▶ **TASK TO COMPLETE**:
What is wanted is every line below from the one with "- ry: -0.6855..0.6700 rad" up to and including the one with "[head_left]", retyped exactly, pictures excluded, nothing else.

▶ **INPUT**:
☆ ☆ ☆ ☆
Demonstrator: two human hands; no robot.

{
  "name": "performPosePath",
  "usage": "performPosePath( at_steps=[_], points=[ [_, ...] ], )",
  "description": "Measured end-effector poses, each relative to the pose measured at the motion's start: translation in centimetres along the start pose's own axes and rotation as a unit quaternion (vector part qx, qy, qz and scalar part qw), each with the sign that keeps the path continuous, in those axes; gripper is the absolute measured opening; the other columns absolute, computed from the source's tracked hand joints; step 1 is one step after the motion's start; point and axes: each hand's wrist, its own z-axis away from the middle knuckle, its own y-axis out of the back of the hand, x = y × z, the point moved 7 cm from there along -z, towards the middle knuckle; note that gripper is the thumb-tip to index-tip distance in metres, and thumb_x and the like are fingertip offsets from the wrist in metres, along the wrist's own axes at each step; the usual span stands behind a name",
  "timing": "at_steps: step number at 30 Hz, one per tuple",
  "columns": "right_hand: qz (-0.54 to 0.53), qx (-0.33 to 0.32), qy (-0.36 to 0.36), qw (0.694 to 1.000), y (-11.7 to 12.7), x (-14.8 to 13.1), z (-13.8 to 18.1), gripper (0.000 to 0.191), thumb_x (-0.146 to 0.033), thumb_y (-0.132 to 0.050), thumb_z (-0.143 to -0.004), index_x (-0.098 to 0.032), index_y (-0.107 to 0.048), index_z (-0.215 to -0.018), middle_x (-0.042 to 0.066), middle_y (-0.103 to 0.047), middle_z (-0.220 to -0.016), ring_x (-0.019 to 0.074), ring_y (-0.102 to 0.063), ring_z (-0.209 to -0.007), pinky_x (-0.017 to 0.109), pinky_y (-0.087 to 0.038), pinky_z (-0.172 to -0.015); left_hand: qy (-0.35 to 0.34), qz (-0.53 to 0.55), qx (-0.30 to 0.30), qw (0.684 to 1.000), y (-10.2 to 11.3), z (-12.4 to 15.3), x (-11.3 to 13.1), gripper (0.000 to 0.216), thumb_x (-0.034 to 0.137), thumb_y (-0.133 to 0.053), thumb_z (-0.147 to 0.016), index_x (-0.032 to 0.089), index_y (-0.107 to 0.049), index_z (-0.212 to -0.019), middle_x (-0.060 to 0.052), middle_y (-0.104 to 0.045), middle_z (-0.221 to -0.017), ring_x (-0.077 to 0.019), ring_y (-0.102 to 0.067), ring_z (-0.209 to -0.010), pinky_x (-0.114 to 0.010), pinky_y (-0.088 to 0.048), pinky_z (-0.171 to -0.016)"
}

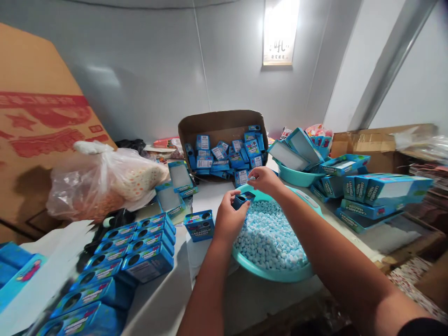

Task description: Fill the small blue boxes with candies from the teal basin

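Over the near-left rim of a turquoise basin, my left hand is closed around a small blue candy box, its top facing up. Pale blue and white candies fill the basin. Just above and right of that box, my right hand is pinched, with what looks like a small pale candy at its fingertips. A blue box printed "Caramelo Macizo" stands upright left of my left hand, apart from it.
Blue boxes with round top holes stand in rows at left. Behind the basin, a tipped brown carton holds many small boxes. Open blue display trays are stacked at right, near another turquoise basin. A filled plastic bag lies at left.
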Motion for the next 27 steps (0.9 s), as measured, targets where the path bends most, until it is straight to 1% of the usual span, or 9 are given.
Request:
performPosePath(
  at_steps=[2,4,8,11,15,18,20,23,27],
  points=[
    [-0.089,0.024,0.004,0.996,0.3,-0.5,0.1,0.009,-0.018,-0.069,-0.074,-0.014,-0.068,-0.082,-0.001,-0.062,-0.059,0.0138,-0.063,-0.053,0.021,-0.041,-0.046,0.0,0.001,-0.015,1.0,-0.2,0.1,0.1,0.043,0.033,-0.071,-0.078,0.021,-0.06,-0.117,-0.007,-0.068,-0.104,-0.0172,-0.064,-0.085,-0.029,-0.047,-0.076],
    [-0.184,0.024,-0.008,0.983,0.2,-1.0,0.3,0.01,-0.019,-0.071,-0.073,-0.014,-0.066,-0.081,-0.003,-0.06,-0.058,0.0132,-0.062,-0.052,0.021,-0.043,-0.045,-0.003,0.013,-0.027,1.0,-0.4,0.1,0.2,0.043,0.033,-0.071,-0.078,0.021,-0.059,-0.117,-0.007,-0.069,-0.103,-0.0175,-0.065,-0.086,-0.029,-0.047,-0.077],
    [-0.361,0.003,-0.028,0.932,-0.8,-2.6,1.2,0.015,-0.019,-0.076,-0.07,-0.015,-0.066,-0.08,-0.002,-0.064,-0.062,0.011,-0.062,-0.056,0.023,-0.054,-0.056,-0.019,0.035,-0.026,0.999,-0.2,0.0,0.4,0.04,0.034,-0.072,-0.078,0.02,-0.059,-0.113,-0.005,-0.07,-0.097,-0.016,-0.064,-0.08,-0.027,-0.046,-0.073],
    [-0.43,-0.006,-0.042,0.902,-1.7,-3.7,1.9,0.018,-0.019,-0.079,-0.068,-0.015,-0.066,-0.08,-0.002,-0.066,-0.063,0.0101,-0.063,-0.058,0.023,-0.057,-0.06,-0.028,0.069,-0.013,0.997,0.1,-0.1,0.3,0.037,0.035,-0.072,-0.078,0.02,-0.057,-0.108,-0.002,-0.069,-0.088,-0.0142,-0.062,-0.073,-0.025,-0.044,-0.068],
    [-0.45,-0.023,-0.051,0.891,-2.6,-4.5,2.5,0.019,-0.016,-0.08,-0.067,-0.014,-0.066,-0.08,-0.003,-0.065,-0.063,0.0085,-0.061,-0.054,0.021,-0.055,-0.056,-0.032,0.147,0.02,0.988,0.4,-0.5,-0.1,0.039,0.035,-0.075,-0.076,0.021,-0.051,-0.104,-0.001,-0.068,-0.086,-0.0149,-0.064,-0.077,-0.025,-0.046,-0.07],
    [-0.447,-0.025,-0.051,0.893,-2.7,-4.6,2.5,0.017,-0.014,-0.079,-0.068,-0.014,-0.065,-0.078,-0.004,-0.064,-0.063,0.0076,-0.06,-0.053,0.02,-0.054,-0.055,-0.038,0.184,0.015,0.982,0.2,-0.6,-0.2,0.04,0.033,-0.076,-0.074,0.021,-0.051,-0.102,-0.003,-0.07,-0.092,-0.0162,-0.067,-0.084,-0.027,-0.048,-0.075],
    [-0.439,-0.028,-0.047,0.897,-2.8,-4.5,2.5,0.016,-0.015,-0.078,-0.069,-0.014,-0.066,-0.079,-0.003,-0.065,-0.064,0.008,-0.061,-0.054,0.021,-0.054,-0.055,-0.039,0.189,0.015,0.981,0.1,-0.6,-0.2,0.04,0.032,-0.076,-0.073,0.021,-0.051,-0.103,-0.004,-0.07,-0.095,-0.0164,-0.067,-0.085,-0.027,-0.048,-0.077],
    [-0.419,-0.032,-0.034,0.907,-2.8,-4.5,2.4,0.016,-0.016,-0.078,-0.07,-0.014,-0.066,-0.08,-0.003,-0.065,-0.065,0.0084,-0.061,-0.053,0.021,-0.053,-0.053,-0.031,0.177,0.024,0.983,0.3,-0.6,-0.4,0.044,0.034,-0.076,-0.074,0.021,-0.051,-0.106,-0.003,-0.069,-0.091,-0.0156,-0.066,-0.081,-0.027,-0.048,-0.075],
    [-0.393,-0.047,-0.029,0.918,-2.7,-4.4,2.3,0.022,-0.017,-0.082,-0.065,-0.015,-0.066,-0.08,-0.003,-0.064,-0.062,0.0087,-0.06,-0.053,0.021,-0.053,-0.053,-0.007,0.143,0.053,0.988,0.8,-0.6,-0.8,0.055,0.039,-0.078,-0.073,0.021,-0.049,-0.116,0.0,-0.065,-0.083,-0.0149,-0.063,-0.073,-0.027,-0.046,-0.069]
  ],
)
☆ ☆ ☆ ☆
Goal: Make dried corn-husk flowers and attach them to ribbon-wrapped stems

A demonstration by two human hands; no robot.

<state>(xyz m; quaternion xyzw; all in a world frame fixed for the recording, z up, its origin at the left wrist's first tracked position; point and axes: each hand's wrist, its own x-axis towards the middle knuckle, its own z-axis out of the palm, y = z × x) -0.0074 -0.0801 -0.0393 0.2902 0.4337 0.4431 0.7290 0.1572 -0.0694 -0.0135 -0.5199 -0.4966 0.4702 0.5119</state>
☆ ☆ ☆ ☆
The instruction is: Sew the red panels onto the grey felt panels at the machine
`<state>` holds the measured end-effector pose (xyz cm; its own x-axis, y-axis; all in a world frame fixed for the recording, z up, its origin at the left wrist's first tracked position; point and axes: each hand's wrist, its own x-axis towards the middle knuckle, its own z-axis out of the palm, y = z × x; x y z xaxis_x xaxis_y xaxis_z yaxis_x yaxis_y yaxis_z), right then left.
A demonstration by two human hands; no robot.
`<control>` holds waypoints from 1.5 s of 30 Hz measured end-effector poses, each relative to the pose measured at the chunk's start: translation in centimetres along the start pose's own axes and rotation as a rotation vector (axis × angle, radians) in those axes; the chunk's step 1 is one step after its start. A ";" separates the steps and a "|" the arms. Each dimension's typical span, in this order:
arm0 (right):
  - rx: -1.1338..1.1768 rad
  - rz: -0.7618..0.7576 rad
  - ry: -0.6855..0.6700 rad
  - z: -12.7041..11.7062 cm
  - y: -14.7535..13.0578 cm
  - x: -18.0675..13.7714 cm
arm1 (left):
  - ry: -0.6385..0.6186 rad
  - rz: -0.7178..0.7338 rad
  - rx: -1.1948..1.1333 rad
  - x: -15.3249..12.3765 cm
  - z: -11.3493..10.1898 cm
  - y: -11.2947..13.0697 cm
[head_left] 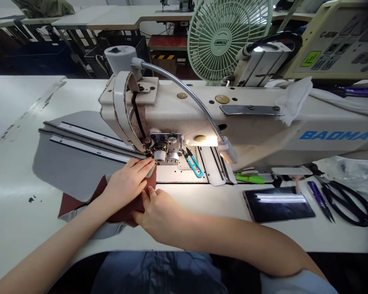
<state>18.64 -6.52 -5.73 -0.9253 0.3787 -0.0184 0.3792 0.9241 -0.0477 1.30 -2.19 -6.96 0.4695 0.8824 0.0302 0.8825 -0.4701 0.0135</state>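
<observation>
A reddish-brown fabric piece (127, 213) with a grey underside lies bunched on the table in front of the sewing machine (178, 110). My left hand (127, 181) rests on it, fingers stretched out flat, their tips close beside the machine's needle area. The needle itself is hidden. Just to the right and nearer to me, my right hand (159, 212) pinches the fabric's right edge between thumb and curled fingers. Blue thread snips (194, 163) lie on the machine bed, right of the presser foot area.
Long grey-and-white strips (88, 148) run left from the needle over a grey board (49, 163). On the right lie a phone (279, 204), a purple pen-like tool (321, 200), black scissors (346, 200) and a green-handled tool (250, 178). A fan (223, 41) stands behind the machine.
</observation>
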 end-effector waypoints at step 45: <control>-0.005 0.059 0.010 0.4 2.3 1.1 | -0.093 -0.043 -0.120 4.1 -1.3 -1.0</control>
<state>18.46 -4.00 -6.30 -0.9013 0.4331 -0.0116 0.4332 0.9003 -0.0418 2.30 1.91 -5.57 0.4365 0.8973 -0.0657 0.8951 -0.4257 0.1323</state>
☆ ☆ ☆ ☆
▶ **EXERCISE SOLUTION**:
  - ry: -0.6855..0.6700 rad
  - z: -12.7041..11.7062 cm
  - y: -14.7535..13.0578 cm
  - x: -18.0675..13.7714 cm
arm1 (left):
  - ry: -0.6385..0.6186 rad
  - rz: -0.7178..0.7338 rad
  - rx: -1.1948..1.1333 rad
  - x: -15.3249..12.3765 cm
  - z: -11.3493..10.1898 cm
  - y: -11.2947..13.0697 cm
[head_left] 

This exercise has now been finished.